Other sailing ships were bringing grain and wheat from Sydney NSW (103 days passage), Portland, Oregon and San Francisco (155 days passage), and returning with coal.

As an example of how busy the river was on 1st May 1901, 55 ships arrived in the river, and 67 sailed. Moored in the river were 76 in Tyne Dock, 36 in Northumberland Dock, 2 in Albert Edward Dock, and a further 69 at eighteen other coaling staiths on the river. Along with the 62 ships at repair yards and 5 at Newcastle Quay, this totalled 250 ships packed in. Tyne Dock was also the import point with a constant stream of ships with timber from Scandinavia for use as pit props in the mines, as well as wheat, oats, esparto grass and iron ore.

Three coaling docks were created, Northumberland Dock in 1857, which by 1900 could handle 21 ships at a time, Tyne Dock with 5 acres and 23 miles of railway track, was excavated at South Shields in 1859, and Albert Edward Dock at North Shields, all close to the river mouth in 1884. It would be accurate to say that the primary business of the river centred around the export of coal/coke or supplying bunkers to ships calling at the port. On 30th December 1899 there were 131 ships waiting to load, with only 4 other ships at Newcastle Quayside.

In 1901, 14,933,635 tons of coal and coke left the river in over 12,000 ships. At the start of 1901 freight rates were falling, as the Government released chartered ships from the South African Boer War campaign, therefore not needing as much bunker fuel for the transport fleet. As the war drew to a close 23 ships were laid up on the river.

An unusual cargo was shipped into the river in April when the Norwegian ship Fremmed brought petroleum into the port in barrels.

Newcastle Quayside was still managed by the Council even up to 1900 and they were reluctant to expand the length of the quayside which sat at the centre of the City. At most 7 ships only could berth there. A regular passenger service from the city centre was an 8 shilling single fare, journey to London, taking 23 hours, with Tyne S.S. Co. Ltd.

Other regular traders, included the Cairn Line, and DFDS with a livestock trade to the river. It was also a hub for Scandinavian emigrants, having reached the UK, to take forward passage onto the New World with the Wilson Line, running 3 ships on a regular service.

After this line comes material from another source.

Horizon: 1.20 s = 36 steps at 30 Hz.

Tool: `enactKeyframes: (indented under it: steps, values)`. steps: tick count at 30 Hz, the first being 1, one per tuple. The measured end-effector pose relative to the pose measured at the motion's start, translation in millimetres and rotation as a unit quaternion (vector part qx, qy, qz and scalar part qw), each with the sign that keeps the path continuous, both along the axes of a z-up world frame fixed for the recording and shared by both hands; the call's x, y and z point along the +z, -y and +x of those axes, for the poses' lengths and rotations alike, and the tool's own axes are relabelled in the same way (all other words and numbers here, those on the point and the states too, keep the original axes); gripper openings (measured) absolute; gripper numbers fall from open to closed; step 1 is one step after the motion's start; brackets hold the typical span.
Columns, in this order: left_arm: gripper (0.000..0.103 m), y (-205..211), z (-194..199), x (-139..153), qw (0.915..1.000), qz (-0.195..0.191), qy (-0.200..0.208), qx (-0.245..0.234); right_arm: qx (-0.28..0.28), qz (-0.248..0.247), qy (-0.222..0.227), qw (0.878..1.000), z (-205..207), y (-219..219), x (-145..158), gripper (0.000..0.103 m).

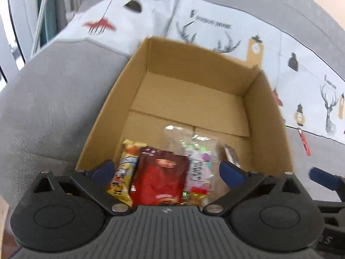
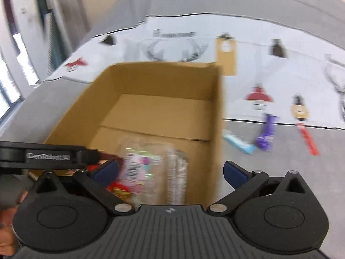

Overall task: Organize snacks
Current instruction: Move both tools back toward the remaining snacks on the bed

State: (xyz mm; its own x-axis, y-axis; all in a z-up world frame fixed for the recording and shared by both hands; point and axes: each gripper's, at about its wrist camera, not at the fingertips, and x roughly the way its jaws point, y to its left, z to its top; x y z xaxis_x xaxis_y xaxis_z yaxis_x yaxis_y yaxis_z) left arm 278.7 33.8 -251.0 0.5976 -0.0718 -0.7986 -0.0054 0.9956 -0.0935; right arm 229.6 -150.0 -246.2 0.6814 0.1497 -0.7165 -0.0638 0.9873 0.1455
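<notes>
- I am holding my left gripper [image 1: 166,172] over the near end of the box [image 1: 267,108], jaws spread wide and pinching nothing; the pads are standing clear of the packets below.
- My right gripper [image 2: 170,172] is hovering just beside it, over the same near end, jaws equally spread and empty.
- Under my left jaws a red pouch [image 1: 160,177] is lying in the box, touching a yellow packet [image 1: 124,172] on one side and a clear bag [image 1: 198,164] of mixed sweets on the other.
- The far half of the box is showing only bare cardboard.
- Outside the box, on the grey sofa [image 2: 280,172], a blue packet [image 2: 239,144], a purple packet [image 2: 266,133] and a red stick [image 2: 307,140] are waiting, near one another but well apart from the box wall.
- Both views are blurring, so I am judging edges poorly.
- Risks, as I judge them: my two grippers are crowding together and could knock each other; a low sweep toward the loose snacks could catch the box wall and shove it; the thin stick could slip from my pads.
</notes>
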Motion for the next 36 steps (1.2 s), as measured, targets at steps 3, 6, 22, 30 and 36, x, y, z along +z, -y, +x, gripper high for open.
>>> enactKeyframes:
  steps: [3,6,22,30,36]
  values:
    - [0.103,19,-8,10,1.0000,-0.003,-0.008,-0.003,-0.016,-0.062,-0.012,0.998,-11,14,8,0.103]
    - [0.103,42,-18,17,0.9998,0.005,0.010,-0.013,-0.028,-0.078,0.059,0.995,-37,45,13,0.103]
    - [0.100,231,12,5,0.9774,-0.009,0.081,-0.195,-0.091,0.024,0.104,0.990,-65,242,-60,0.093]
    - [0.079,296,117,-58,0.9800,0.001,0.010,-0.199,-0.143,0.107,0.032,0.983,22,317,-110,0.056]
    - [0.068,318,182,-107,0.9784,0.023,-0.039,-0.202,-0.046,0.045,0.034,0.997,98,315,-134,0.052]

Runciman’s wanted to start a freight and passenger service to the USA and even went to the extent of offering to buy out an existing shipping company to secure berths. Amongst others who wanted berths was one who wanted to open a service for fruit steamers but due to the Council’s lack of foresight these plans were eventually abandoned.

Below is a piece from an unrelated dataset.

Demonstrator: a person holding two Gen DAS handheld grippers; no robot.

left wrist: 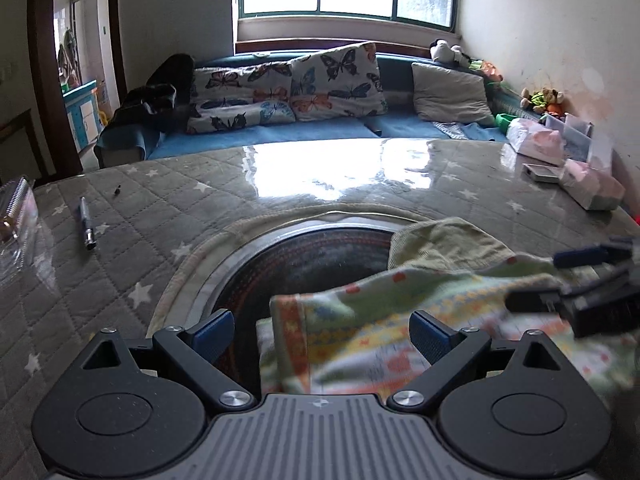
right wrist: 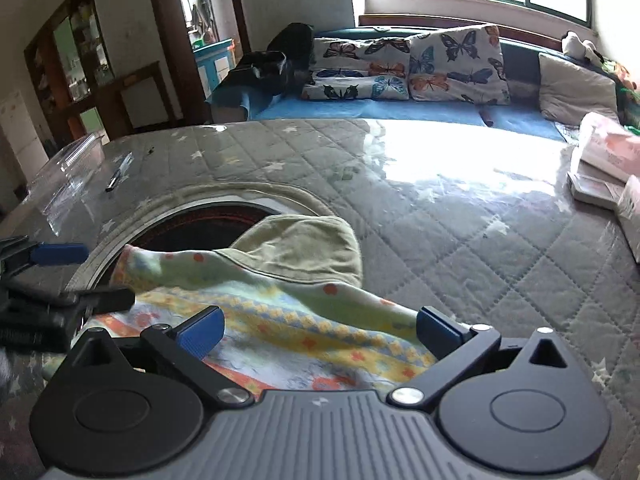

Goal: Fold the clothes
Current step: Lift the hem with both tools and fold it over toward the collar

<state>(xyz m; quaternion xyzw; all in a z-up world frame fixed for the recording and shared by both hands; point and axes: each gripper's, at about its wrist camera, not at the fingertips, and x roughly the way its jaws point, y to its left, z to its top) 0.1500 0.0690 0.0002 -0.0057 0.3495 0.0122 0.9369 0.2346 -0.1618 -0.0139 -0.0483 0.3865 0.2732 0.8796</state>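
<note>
A small patterned garment [left wrist: 404, 320], pale green with yellow, orange and blue bands and an olive-green part [left wrist: 444, 244] at its far end, lies on the quilted grey table cover [left wrist: 120, 264], partly over a round dark opening [left wrist: 304, 256]. My left gripper [left wrist: 322, 334] is open, its blue pads either side of the garment's near left edge. My right gripper [right wrist: 320, 332] is open over the garment [right wrist: 288, 320]. The right gripper also shows in the left wrist view [left wrist: 576, 280], and the left gripper in the right wrist view [right wrist: 60, 276].
A pen [left wrist: 87, 222] and a clear plastic box [left wrist: 16, 216] lie at the table's left. Pink packets and boxes [left wrist: 576, 164] sit at the right edge. A blue sofa [left wrist: 320, 128] with butterfly cushions stands beyond the table under a window.
</note>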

In 1876 the Armstrong’s designed Swing Bridge at Newcastle was opened, which not only allowed colliers up stream to access newly built staiths but also allowed warships built at Low Walker to pass upstream to Armstrong’s armaments factory at Elswick for their guns to be fitted.

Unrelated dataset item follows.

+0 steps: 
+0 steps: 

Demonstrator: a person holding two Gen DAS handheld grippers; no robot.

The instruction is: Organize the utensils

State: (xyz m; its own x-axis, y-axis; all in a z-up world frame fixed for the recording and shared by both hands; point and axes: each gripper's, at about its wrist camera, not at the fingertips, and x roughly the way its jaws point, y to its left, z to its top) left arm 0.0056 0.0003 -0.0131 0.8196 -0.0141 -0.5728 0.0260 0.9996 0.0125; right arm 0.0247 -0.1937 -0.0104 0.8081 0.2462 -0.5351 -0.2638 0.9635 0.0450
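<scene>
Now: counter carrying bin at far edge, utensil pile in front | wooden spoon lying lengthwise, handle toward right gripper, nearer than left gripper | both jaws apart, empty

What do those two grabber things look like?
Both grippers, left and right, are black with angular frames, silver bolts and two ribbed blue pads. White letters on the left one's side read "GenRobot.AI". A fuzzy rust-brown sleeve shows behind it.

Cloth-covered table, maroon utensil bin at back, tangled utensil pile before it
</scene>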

As the demand for coal continued to grow, so did the wealth of the river, with company’s expanding their operations, and subsequently developing the river into one of growing importance. The industrial landscape changed dramatically after the depression of the 1930s and World War II into a leaner and more effective business, whose boom lasted up to the 1980s.

Today the river is a different place, where salmon and trout are fished. The heavy industry has gone, and the trade of the river has reverted to the inner harbour at North/South Shields in the main with massive investments in the infrastructure taking place.

Over 600,000 cars are exported/imported, 625,000 passengers pass through the cruise terminal and there are berths for handling the import of coal in 70,000 dwt bulkers from Murmansk, Hampton Roads etc, which is then transported by rail to the big power stations in southern Yorkshire.

By 2013 over five million tonnes (coals to Newcastle!!) were brought into the Tyne.